Declines across the stock market have affected not only those who invest or passively hold stock in 401(k)s but the parent companies they work for and shop with. This time last year, January 3, the first day of market trading in 2022, looked like just another day in a stock rally that began when Barack Obama was still president. The S&P 500 hit a record high. Tesla rose 13.5 percent and came close to its own all-time peak. That day turned out to be the end of a market that for over a decade had gone mostly in one direction, the S&P 500 rising more than 600 percent since March 2009. The S&P 500 began the year’s final trading session of the year almost 20 percent below where it was at peak. The year overall was the worst annual performance since when the housing crisis in 2008 took down the market. Central banks drove markets this year because of inflation, which was also pushed by energy prices and massive spending in Ukraine.

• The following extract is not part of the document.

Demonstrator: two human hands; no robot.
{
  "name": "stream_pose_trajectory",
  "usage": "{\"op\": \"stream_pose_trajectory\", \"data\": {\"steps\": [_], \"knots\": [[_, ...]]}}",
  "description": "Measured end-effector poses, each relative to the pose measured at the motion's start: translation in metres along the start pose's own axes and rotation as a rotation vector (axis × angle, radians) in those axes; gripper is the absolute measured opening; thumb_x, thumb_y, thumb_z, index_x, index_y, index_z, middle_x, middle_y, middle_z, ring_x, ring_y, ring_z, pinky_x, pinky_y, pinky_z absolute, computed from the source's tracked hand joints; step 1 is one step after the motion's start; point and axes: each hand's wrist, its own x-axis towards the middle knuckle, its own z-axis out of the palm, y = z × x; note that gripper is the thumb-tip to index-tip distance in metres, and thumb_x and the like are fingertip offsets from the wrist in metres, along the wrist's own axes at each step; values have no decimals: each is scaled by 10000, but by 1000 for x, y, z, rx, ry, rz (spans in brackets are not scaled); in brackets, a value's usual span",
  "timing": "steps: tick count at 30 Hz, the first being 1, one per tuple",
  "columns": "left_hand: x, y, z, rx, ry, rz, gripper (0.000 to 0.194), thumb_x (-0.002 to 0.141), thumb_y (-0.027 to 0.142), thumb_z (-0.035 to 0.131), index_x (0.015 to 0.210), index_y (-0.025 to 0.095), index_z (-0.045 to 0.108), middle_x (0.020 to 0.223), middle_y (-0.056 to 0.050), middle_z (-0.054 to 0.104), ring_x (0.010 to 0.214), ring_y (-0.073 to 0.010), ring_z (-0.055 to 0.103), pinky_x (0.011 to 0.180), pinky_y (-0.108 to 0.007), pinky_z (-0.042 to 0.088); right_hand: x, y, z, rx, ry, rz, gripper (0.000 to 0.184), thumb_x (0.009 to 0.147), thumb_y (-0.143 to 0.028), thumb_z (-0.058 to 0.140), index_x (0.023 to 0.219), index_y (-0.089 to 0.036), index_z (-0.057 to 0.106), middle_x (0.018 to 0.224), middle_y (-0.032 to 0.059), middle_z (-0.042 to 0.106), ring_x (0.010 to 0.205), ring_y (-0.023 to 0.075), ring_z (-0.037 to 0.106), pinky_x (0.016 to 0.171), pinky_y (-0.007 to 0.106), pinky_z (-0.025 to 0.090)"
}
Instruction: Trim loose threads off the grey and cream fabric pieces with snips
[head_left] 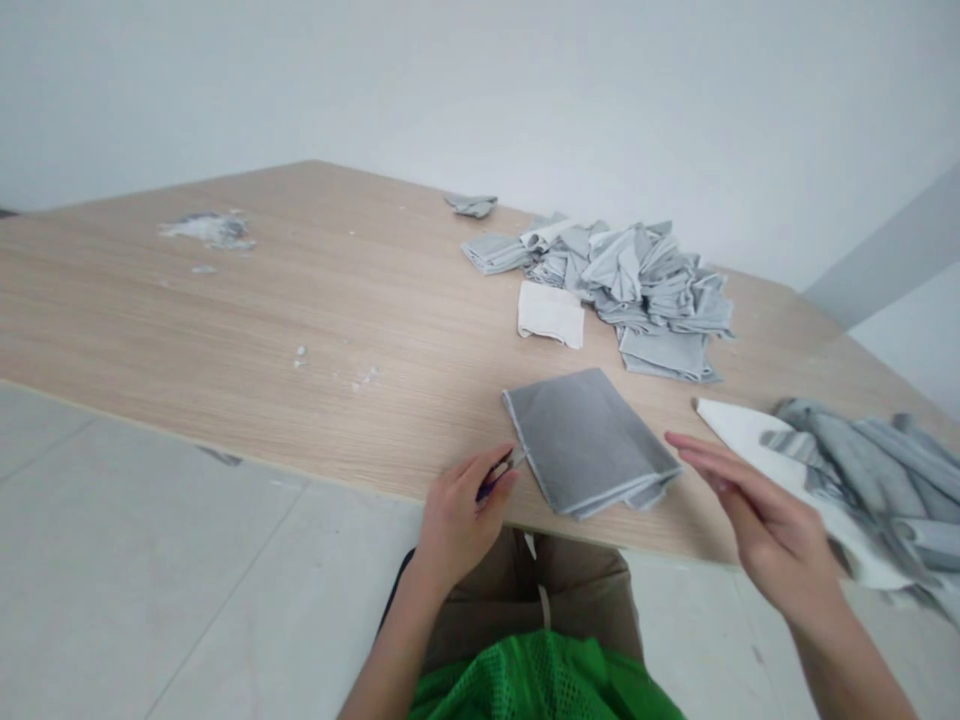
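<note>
Close to the table's [375, 420] near edge, one folded gray cloth [592, 440] lies askew, a corner pointing at the right hand [765, 520]; it looks nearly square, so I cannot tell a long axis. Wide room stretches left, toward scattered white lint [210, 230]; rightward, one heap of gray fabric [885, 460] narrows it. The left hand [465, 510] pinches one small tool [495, 478], tip aimed at the cloth's left edge. The right fingers are straight, pressed together. Beyond lie one white cloth [551, 314] and one gray pile [637, 275], its pieces uncountable.
</note>
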Motion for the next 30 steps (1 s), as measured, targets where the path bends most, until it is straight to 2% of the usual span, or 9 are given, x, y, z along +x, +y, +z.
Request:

There’s some good news to add to the economic dullness and dismalness. NPR reports 70 percent of Americans polled support continuing a range of economic and military assistance to Ukraine. Those polled also supported the statement “that they might have to pay higher gas and food prices if we continue to assist Ukraine,” and said “we should stick with Ukraine for as long as it takes rather than urge them to cede some territory to create a cease-fire.” And the Blackrock investment firm has agreed to help rebuild Ukraine after peace breaks out. Blackrock already coordinates Ukrainian investment in the U.S.
Oh, and there’s more that happened in 2022 to remember. Many large cities experienced their worst crime waves since the 1990s. Covid remains a part of life. The southern border is a mess. Diseases of despair, suicide, alcohol, and drug overdoses have driven a drop in our life expectancy. But we’re not gonna blame all that on Biden, too?